I was telling a dear friend who recently visited about our wonderful volunteers…and about our hope that more people will join them, especially in our Chore and Companion programs. She expressed some worry about whether or not she’d be up for the task. “I don’t know if I’d be comfortable visiting with an older adult,” she admitted. “I’m not sure what I’d say.” Now this startled me a bit because she is educated as a mental health professional, and she now teaches (i.e. talks!) for a living! But I do get it…when I was training as a volunteer hospital visitor I had similar concerns.
I needn’t have worried. I soon discovered that people are primarily grateful not for a volunteer’s sparkling banter, but for a volunteer’s caring presence and listening ear. Folks generally have plenty of stories to tell, information to impart, and opinions to share. Plus, I learned that a bit of silence in the midst of a conversation is not always a bad thing. It can allow for some needed breathing room, a moment to allow thoughts and words to rest gently while we pause and reflect.

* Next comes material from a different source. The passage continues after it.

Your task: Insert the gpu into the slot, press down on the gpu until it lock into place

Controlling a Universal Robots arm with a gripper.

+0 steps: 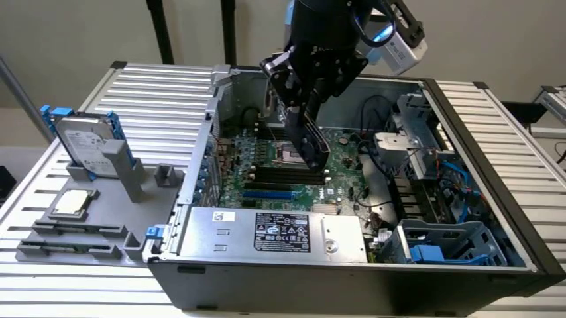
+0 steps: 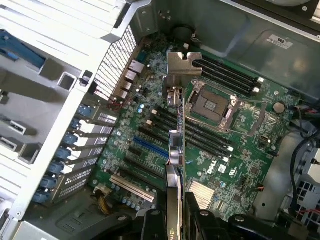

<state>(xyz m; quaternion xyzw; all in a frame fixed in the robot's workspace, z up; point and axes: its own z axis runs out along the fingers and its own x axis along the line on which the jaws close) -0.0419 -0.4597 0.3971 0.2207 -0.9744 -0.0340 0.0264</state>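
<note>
Closest, at about six o'clock in the exterior view, a shiny silver metal power supply box (image 1: 221,232) with a black sticker is sitting just inside the front wall of the big black open computer case (image 1: 354,291). Over at nine o'clock, the exterior view's left, a small square silver chip (image 1: 73,202) is resting in a grey holder on the ribbed grey metal table (image 1: 159,93). Just behind the silver box, a flat green circuit board (image 1: 343,156) is lying on the case floor, and the long, narrow blue plastic slot (image 1: 268,196) is sitting on it with nothing pushed into it. At twelve o'clock from the slot, a few long black memory strips (image 1: 278,174) are lying side by side. A silver hard drive with blue rails (image 1: 84,142) is standing up on the table, farther back than the chip. The thin, flat, black rectangular gpu (image 1: 311,142) is hanging in the air over the black strips, leaning, at about one o'clock from the slot and not touching it. The black robot gripper (image 1: 299,99) is reaching down from twelve o'clock and squeezing the top of the gpu tight between its fingers. In the wrist view the gpu (image 2: 176,145) is showing edge-on in the gripper (image 2: 175,217), with a bent silver metal bracket (image 2: 182,64) at its far end, and the slot (image 2: 149,148) is lying close beside the card's edge.
</note>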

That being said…it can be kind of nice to have a few conversation prompts “on the back burner” for those times when the silence feels a bit awkward. I recently ran across the document below – a list of “life interview questions” – from the Legacy Project. I don’t think I’d recommend peppering a client with a bunch of these questions all at once, but I thought it might provide some useful ideas.
You might briefly share your own answer to one of these questions and then invite your client to do the same – or just ask the question outright, if it seems appropriate. Perhaps something in the environment – a photo or book if you are in a client’s home, or maybe a passing landmark, house or business if you are in a car – will bring one of these questions to mind and help move the conversation along.